── Given data ──

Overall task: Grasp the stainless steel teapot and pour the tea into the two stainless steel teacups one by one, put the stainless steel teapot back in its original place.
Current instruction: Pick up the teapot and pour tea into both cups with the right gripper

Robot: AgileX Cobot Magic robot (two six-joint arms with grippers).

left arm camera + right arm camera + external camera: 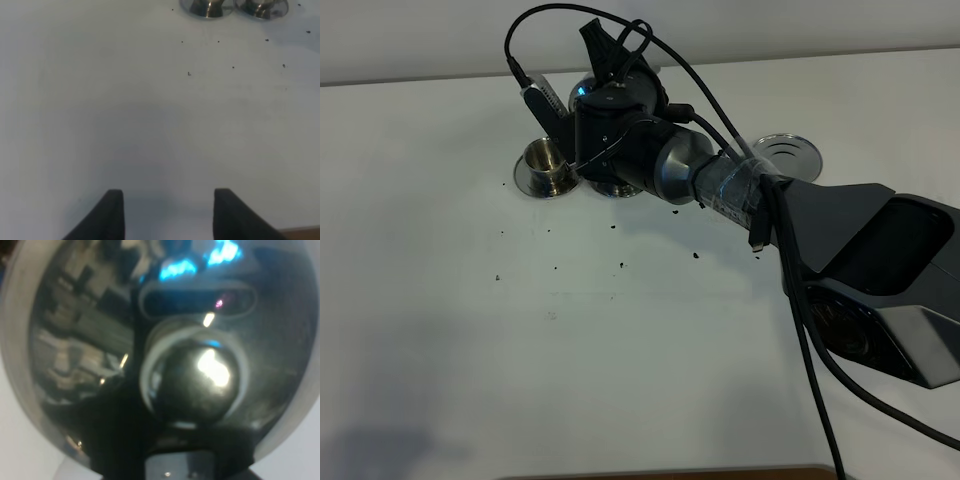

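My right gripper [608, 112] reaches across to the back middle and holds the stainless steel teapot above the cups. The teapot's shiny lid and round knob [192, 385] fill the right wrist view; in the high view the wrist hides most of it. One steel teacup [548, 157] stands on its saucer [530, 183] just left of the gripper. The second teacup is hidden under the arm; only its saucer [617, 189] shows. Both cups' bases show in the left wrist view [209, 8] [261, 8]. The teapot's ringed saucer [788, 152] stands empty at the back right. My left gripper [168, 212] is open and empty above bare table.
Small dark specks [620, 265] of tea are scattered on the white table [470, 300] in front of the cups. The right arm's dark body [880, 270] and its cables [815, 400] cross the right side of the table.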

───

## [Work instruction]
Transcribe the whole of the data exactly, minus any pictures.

## [Exercise output]
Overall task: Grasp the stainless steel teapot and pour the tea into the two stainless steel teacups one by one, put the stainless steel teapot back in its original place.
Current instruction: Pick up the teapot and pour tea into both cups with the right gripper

Robot: AgileX Cobot Magic robot (two six-joint arms with grippers).

left arm camera + right arm camera + external camera: 

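My right gripper [608, 112] reaches across to the back middle and holds the stainless steel teapot above the cups. The teapot's shiny lid and round knob [192, 385] fill the right wrist view; in the high view the wrist hides most of it. One steel teacup [548, 157] stands on its saucer [530, 183] just left of the gripper. The second teacup is hidden under the arm; only its saucer [617, 189] shows. Both cups' bases show in the left wrist view [209, 8] [261, 8]. The teapot's ringed saucer [788, 152] stands empty at the back right. My left gripper [168, 212] is open and empty above bare table.
Small dark specks [620, 265] of tea are scattered on the white table [470, 300] in front of the cups. The right arm's dark body [880, 270] and its cables [815, 400] cross the right side of the table.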

Output for this exercise is complete.